Jak poinformował w poniedziałek Daniel Fernando, gubernator filipińskiej prowincji Bulacan położonej w centralnej części wyspy Luzon, supertajfun Noru spowodował na tym terenie śmierć pięciu pracowników służb ratunkowych. Do tragedii doszło w pobliżu miejscowości San Miguel. Ratownicy zostali zmyci przez powodzie, które zalały wioskę.

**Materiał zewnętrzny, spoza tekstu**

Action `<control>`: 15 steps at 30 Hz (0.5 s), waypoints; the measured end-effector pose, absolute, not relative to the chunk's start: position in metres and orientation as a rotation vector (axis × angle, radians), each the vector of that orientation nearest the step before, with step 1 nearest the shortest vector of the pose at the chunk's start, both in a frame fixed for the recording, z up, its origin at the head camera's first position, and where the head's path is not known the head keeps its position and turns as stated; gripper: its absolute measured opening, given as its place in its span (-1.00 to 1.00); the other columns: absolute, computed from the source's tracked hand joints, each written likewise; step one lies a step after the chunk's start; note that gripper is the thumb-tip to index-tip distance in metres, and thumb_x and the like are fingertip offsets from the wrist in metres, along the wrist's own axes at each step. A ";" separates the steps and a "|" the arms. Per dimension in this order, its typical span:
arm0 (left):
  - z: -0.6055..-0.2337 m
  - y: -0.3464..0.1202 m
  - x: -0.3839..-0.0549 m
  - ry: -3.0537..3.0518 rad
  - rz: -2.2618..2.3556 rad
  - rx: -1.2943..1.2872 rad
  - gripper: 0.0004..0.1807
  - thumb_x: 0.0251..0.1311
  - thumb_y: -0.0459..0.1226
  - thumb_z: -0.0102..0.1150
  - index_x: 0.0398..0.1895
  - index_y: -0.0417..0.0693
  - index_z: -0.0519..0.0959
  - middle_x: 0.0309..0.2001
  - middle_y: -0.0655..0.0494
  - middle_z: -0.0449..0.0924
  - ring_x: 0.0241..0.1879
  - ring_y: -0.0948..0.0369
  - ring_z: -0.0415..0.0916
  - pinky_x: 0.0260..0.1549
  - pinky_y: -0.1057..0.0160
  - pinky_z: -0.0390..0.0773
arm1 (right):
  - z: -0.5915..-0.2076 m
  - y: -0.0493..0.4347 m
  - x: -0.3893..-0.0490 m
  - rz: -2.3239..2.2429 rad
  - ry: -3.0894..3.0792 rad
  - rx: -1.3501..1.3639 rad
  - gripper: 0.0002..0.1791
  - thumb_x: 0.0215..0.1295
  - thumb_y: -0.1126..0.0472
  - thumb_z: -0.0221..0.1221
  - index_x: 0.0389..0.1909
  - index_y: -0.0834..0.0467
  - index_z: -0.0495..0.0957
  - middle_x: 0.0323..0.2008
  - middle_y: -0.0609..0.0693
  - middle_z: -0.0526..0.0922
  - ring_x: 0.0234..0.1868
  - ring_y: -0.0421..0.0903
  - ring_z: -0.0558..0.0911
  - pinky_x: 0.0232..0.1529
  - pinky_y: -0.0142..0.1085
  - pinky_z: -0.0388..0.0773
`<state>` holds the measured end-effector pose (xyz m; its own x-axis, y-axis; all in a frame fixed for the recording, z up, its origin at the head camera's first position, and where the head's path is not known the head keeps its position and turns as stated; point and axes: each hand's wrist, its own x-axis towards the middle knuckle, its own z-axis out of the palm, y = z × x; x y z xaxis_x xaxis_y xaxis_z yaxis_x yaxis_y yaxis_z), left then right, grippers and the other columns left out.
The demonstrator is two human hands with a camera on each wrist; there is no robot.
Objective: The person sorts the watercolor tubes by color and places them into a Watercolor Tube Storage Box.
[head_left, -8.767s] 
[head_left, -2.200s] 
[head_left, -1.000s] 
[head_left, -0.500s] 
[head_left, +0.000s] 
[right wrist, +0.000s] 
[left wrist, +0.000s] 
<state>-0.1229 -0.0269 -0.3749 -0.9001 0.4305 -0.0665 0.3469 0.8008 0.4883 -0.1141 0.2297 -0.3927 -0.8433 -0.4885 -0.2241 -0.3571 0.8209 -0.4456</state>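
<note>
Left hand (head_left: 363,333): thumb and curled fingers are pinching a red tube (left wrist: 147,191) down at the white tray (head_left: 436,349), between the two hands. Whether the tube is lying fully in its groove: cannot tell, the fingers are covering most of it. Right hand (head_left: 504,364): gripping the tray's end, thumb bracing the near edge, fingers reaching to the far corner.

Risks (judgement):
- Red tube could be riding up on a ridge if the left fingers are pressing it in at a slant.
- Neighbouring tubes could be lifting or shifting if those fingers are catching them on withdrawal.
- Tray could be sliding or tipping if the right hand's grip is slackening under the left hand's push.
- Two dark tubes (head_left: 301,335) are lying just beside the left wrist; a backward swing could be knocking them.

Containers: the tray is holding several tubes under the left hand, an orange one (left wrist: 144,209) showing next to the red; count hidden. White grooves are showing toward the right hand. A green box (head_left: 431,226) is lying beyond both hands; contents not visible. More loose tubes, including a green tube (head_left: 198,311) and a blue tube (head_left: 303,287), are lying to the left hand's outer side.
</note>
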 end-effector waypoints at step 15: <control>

Ewakuowano 74 tysiące mieszkańców
Noru uderzył w Filipiny jako tajfun trzeciej kategorii, przynosząc ze sobą wiatr, który w porywach osiągał 240 kilometrów na godzinę. Gdy przechodził nad wyspą Luzon, wydano nakaz ewakuacji ponad 74 tysięcy mieszkańców.
W poniedziałek filipińska agencja meteorologiczna PAGASA podała, że tajfun kieruje się na zachód. Żywioł powoli słabnie i zapowiadano, że jeszcze w poniedziałek opuści terytorium kraju.
Mimo poprawiającej się sytuacji, z uwagi na utrzymujące się trudne warunki pogodowe, w poniedziałek na wyspie Luzon nie działa wiele instytucji, w tym giełda, biura rządowe i szkoły. Wstrzymany został ruch lotniczy i komunikacja promowa.
"Woda sięgnęła drugiego piętra"
Noru przyniósł ze sobą ulewy i powodzie. Część mieszkańców wyspy Luzon została odcięta od prądu, a wiele domów zostało całkowicie zalanych przez wodę. - To najgorsza powódź, jaka się tu wydarzyła - ocenił Elpidio dela Cru z Bulacan - Woda sięgnęła drugiego piętra mojego domu - dodał.
- Ludzie potrzebują pomocy: jedzenia, wody i leków - apelował inny mieszkaniec prowincji.
Prezydent Ferdinand Marcos Jr. odwiedził w poniedziałek tereny dotknięte przez tajfun. Zapowiedział, że do zniszczonych prowincji skierowane zostaną niezbędne dla mieszkańców produkty oraz sprzęt, który pomoże w likwidacji szkód, a na terenach pozbawionych energii elektrycznej zapewnione zostanie tymczasowe zasilanie.